AI Case Study
ShopAtHome Increases its marketing material open rate by 23% and click-through rate by 30% with machine learning
ShopAtHome, a coupon company, leveraged Salesforce's Einstein to upgrade and improve its email marketing strategy. The technology develops a predictive email scoring to advise the company on which customers to contact based on their level of engagement. The implementation has resulted in an increase in email opening rate of 23% and click-through rate of 30%.
Consumer Goods And Services
"Using artificial intelligence to target subscribers who were “likely to click or open an email,” ShopAtHome refined its audience segmentation and earned even better engagement."

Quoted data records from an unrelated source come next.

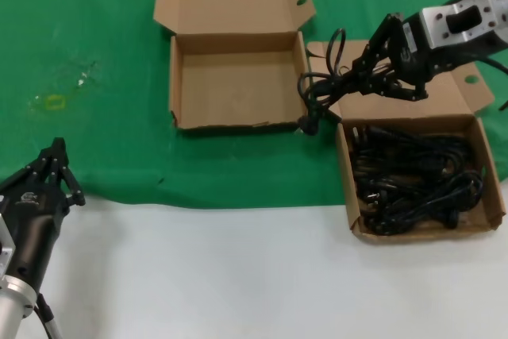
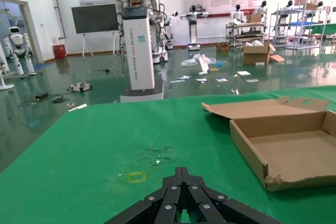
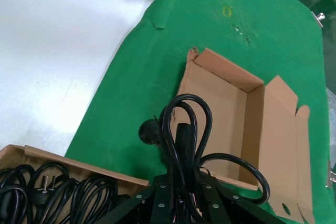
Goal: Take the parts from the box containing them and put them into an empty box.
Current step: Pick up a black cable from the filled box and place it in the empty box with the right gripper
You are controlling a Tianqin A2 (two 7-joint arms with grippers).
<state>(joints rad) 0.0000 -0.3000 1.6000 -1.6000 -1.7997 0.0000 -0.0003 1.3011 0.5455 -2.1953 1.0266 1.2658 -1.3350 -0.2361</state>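
Note:
My right gripper (image 1: 359, 77) is shut on a coiled black power cord (image 1: 325, 85), held in the air between the two boxes. The cord's loops (image 3: 184, 129) and a plug hang over the green cloth, beside the right wall of the empty box (image 1: 238, 121). That empty box (image 3: 220, 93) stands open with its lid folded back. The box containing the parts (image 1: 349, 172) sits at the right, with several more black cords (image 1: 413, 176) piled inside; the same pile of cords (image 3: 47, 190) shows in the right wrist view. My left gripper (image 1: 57, 148) is shut and parked at the near left.
A green cloth (image 1: 95, 29) covers the far half of the table; the near half is white (image 1: 238, 275). A small yellow mark (image 1: 54, 102) and a scuffed patch lie on the cloth at the left. Beyond the table are a hall floor and other robots (image 2: 137, 35).

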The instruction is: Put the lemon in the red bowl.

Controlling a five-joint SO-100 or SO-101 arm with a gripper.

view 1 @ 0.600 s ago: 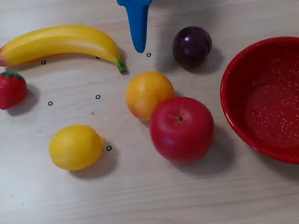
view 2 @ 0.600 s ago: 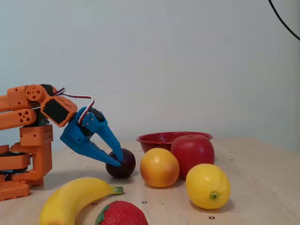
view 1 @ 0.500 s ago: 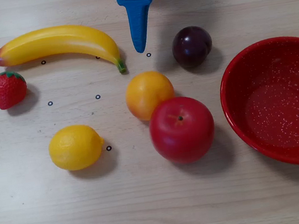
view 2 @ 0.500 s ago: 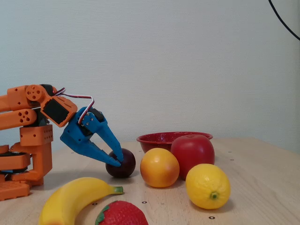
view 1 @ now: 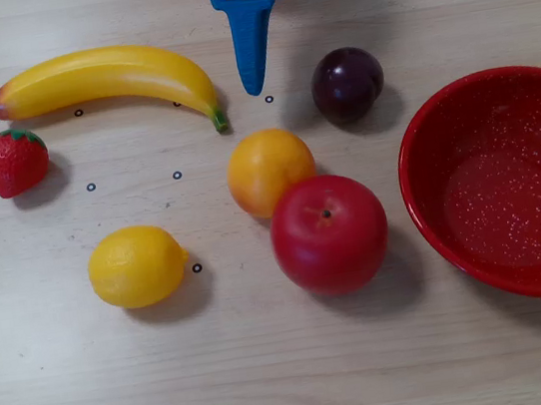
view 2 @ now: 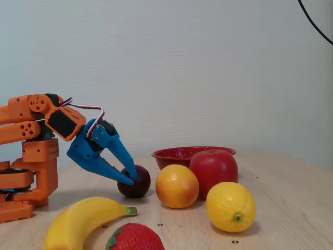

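Observation:
The lemon [view 1: 136, 267] is a bright-yellow oval that lies on the wooden table at the lower left of the overhead view. In the fixed view it is nearest the camera [view 2: 230, 207]. The red bowl [view 1: 461, 125] stands empty at the right edge of the overhead view, and its rim shows behind the fruit in the fixed view [view 2: 177, 152]. My blue gripper [view 1: 255, 86] is shut and empty at the top centre, pointing down at the table. It is well apart from the lemon. In the fixed view its tip [view 2: 130, 179] lies close by a dark plum.
A banana [view 1: 102, 77] and a strawberry [view 1: 15, 161] lie at the upper left. An orange [view 1: 268, 170] and a red apple [view 1: 329, 233] sit between the lemon and the bowl. A dark plum [view 1: 346, 83] sits right of the gripper. The orange arm base [view 2: 31, 156] stands at the left.

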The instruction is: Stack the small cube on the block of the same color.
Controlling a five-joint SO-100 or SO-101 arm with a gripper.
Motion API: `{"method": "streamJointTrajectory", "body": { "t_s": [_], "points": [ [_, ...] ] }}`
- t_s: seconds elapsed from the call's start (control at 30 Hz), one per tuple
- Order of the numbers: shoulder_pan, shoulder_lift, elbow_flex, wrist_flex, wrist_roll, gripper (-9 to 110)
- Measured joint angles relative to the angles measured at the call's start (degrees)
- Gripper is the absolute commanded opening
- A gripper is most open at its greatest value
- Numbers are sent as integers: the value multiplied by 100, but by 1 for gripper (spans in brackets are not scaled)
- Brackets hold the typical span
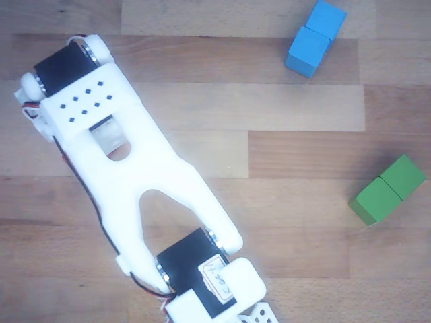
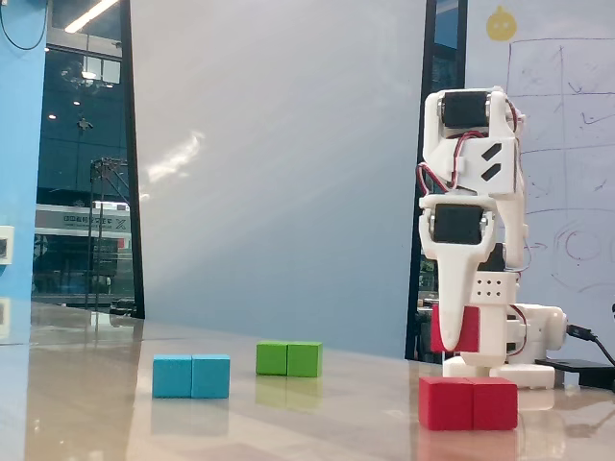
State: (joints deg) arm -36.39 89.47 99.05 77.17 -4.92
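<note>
In the fixed view my gripper points straight down and is shut on the small red cube. The cube hangs a little above the red two-cube block, over its left half, and does not touch it. The block lies on the table in front of the arm's base. In the other view the white arm runs from upper left to lower middle and hides both the small cube and the red block. The gripper's tips do not show there.
A blue two-cube block and a green two-cube block lie on the wooden table, apart from the red block. The arm's base stands behind the red block.
</note>
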Motion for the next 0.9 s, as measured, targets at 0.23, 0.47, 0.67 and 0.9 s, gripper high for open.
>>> {"method": "streamJointTrajectory", "body": {
  "t_s": [0.23,0.47,0.67,0.9],
  "points": [
    [0,-193,0,0,0,1],
    [0,-246,0,0,0,1],
    [0,-281,0,0,0,1],
    [0,-281,0,0,0,1]
  ]
}}
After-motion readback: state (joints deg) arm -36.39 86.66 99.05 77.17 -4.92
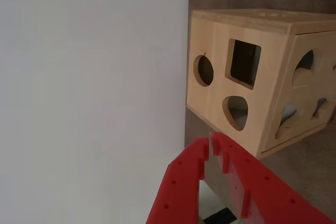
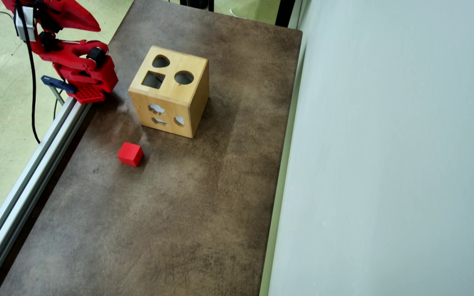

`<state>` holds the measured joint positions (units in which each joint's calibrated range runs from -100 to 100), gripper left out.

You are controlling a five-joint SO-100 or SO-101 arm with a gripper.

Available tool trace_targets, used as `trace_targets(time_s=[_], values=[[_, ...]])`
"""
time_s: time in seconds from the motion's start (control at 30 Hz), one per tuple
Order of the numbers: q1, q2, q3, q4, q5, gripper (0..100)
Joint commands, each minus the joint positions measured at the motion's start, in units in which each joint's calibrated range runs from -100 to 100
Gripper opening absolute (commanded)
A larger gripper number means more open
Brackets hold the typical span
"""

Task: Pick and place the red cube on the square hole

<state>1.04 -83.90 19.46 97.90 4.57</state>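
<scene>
The red cube lies on the brown table in the overhead view, in front of and a little left of the wooden shape-sorter box. The box's top face has a square hole, a round hole and a teardrop hole. My red arm is folded at the table's top left corner, well away from the cube. In the wrist view my gripper is shut and empty, pointing toward the box and its square hole. The cube is out of the wrist view.
A pale grey wall panel runs along the table's right side in the overhead view and fills the left of the wrist view. An aluminium rail edges the table's left side. The box's front face has more shaped holes.
</scene>
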Motion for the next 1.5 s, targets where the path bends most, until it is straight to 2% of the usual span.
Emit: trace_targets(time_s=[0.0,0.23,0.53,0.97,1.13,1.23,1.47], values=[[1.71,9.55,-6.13,0.17,-0.05,1],[9.58,26.36,-16.60,0.17,0.49,1],[21.17,38.25,-17.76,0.09,1.07,1],[38.63,53.88,-17.85,0.09,20.61,1],[41.68,58.80,-17.85,-1.68,27.55,1],[41.68,60.84,-17.85,-5.14,29.26,1],[40.86,68.91,-17.76,-9.64,28.91,1]])
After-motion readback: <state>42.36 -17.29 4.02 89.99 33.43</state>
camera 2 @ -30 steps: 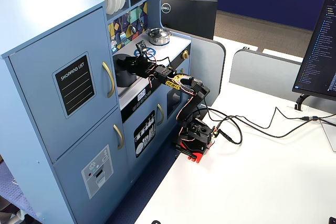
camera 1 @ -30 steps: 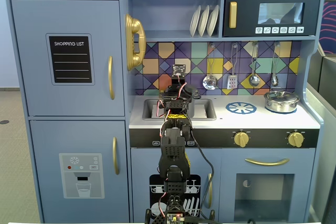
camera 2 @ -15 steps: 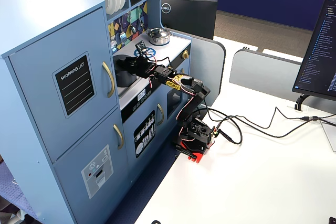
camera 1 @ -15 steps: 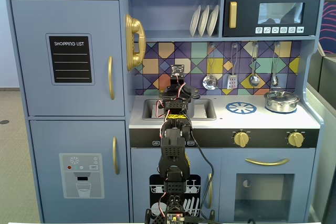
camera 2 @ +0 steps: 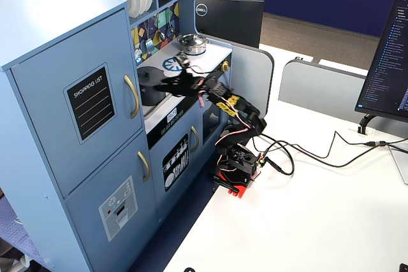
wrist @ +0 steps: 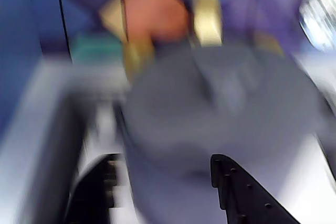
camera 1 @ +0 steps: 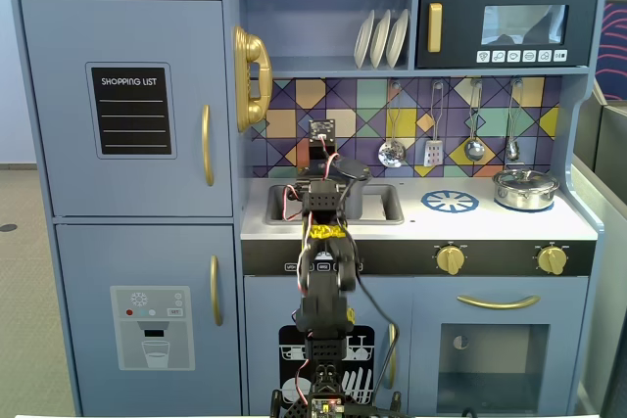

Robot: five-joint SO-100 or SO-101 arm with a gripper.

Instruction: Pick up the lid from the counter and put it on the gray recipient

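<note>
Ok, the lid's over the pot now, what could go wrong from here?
1. In a fixed view the lid looks tilted above the gray pot. Released like that, it may land askew or slide into the sink.
2. The wrist view is blurred, so centering cannot be checked there. Slowing down before lowering seems wise.
</note>
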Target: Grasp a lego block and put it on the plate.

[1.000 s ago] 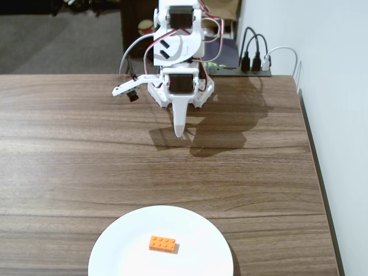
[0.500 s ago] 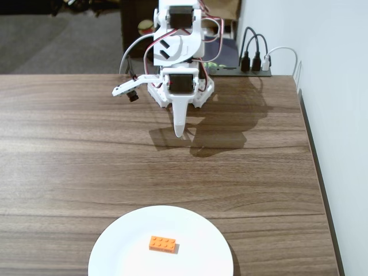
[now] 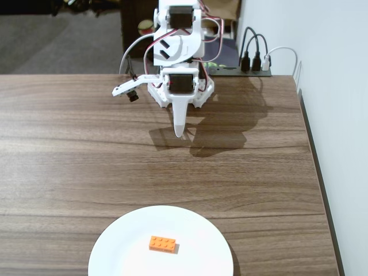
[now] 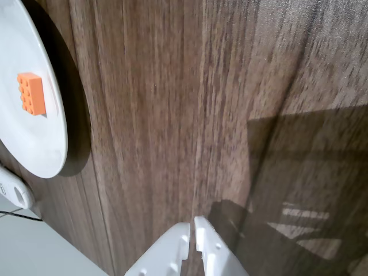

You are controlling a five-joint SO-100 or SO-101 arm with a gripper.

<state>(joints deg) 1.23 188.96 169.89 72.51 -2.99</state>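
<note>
Lego block (image 3: 163,244) lies flat, studs up, on the plate (image 3: 121,247), just below plate centre in the fixed view; in the wrist view it sits at about 10 o'clock of the picture (image 4: 30,93), well inside the plate rim (image 4: 57,144); placement looks done, judging from how things lie.

Gripper (image 3: 180,133) hangs folded near the arm base at 12 o'clock of the fixed view, well apart from the plate at 6 o'clock; the wrist view shows the two fingertips (image 4: 192,233) almost touching, only a thin slit between them, nothing held.

Handling, as a judgement: rigid moulded plastic, very light, smooth sides, so slippery under hard pads but not fragile; best hold is across the two long side faces, jaws square to them, pads below the stud line; a glossy plate likely lets it slide if nudged.

Count: one orange block, eight studs in two rows of four; one white plate; one arm; the wooden table (image 3: 69,149) carries nothing else in view; cables and a power strip (image 3: 253,70) sit past the far edge.
</note>
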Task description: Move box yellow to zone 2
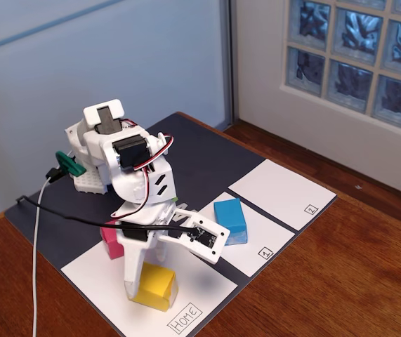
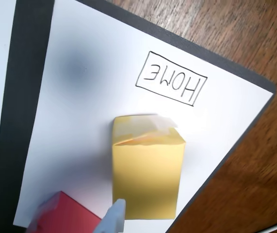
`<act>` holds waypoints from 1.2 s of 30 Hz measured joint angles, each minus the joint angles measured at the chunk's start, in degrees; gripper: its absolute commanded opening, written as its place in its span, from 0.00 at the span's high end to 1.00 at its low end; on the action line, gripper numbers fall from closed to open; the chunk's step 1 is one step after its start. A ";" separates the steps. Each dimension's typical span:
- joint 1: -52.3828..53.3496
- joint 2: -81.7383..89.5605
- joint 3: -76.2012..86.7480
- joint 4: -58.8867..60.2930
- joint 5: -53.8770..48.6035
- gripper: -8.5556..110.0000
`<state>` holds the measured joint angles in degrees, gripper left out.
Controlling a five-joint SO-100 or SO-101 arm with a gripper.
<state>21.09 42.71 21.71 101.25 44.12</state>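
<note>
The box yellow (image 1: pixel 155 286), a small bright paper-wrapped block with taped end (image 2: pixel 148 167), sits on white paper at six o'clock; zone 2 (image 1: pixel 282 192), a white panel, lies bare at three o'clock.

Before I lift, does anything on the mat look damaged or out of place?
Only a small flaw: the yellow box on the Home panel has a loose strip of clear tape puckered along one top edge, with the paper flap slightly lifted, as the wrist view shows. It stands flat, and nothing else looks askew.
</note>
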 measured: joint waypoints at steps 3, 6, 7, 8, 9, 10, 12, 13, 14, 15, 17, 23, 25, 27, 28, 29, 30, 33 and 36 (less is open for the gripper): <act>-0.35 1.05 2.55 0.00 0.00 0.55; -0.53 7.03 9.23 0.00 0.00 0.54; -0.53 10.02 12.92 -0.09 0.00 0.54; -0.53 13.71 17.31 -0.70 0.09 0.54; -0.53 17.58 22.41 -1.58 0.26 0.54; -0.53 21.27 27.42 -2.20 0.26 0.54; -0.62 25.75 34.37 -2.55 0.26 0.54; -0.62 26.54 35.95 -2.72 0.26 0.54; -0.79 26.63 36.91 -3.25 0.09 0.54; -0.88 26.63 37.53 -3.87 0.09 0.54; -1.14 26.63 37.71 -5.01 -0.09 0.53; -1.41 26.37 37.71 -9.32 -1.23 0.53; -1.41 24.08 37.27 -10.72 -1.23 0.53; -1.41 21.45 37.00 -11.78 -1.23 0.53; -1.41 20.39 36.65 -12.04 -1.23 0.53; -1.41 19.60 36.04 -12.48 -1.23 0.53; -1.41 18.72 35.60 -12.74 -1.23 0.53; -1.41 16.61 33.93 -13.01 -0.70 0.52; -1.41 13.62 32.08 -13.27 -0.35 0.52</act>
<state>19.69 56.34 53.79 87.98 43.77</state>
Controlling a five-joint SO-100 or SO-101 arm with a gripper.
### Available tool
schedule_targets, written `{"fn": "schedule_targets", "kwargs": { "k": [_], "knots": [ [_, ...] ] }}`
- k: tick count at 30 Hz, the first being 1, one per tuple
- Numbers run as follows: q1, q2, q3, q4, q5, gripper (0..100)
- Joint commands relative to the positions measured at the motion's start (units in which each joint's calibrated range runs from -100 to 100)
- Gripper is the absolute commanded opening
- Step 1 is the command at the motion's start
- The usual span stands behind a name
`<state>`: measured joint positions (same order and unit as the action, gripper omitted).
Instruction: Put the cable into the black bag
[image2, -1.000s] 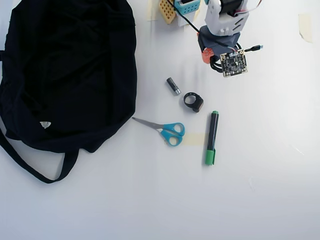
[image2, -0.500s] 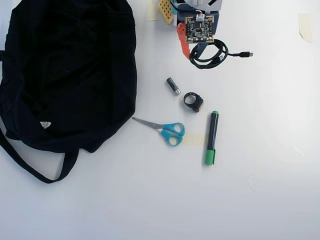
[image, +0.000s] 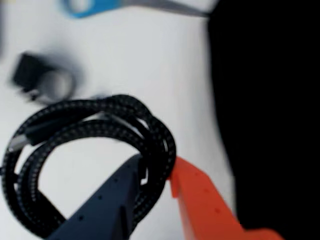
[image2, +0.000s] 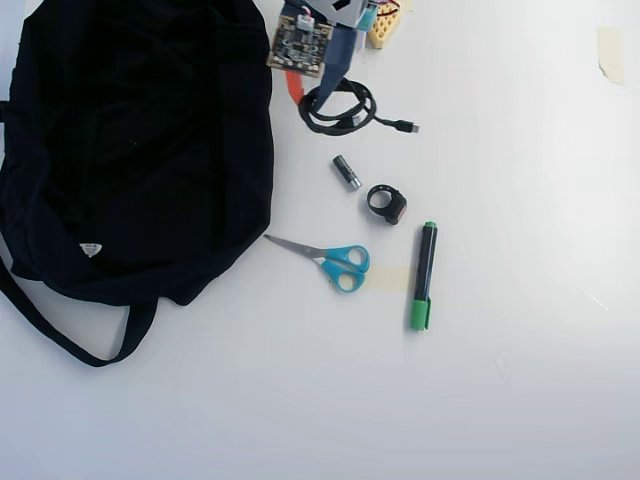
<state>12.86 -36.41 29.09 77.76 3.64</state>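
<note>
White table (image2: 520, 400): end effector (image: 157, 172) clamps the cable (image2: 338, 105), lifted beside the black bag (image2: 130, 150). Grasp complete; carry over the bag and release remain.

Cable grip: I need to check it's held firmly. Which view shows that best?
Wrist view: the gripper fingers pinch the cable coil, close up. Overhead shows the whole cable and plug, but the grip is hidden.

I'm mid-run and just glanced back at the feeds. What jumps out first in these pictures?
The black bag dominates, filling the upper left of the overhead view. Right beside its edge, near the top, the pincer is shut on the coiled cable, whose plug end trails to the right; the wrist view shows the coil pinched between the dark and orange fingers. Lower down lie blue scissors and a green marker.
</note>
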Motion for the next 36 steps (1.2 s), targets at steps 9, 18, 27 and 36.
{"fn": "schedule_targets", "kwargs": {
  "k": [9, 18, 27, 36],
  "knots": [
    [16.98, 5.78, -2.85, -17.04, -0.33, 2],
    [34.71, 25.87, -9.86, -36.85, -7.31, 2],
    [42.56, 55.24, -26.30, -43.48, -11.71, 12],
    [33.29, 22.80, -25.67, -21.00, -11.35, 25]
  ]
}}
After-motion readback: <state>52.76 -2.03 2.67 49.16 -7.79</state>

Since implementing Salesforce Einstein, ShopAtHome has:
* Used Einstein Engagement Scoring to score 2.8 million subscribers
* Increased open rate by 23% and click-through rate by 30% using Einstein Engagement Scoring
* Increased its ability to be more efficient with email marketing budgets
"With Salesforce Einstein, AI capabilities will be pervasive across every Salesforce Cloud because it is an integral part of Salesforce’s trusted, metadata-driven and multi-tenant platform. It leverages all data within Salesforce - customer data; activity data from Chatter, email, calendar and e-commerce; social data streams such as Tweets and images; and even IoT signals - to train machine learning models. And because Salesforce has millions of users inputting information every day, it is uniquely positioned to deliver the best models for sales, service, marketing and more." (salesforce)
"ShopAtHome is an online service that delivers offers and coupons from a variety of vendors and retailers.
The brand’s approach to its email marketing efforts is to target only its most engaged customers. Historically, the ShopAtHome team approximated this audience segment manually by identifying customers who had opened an email in the previous two weeks."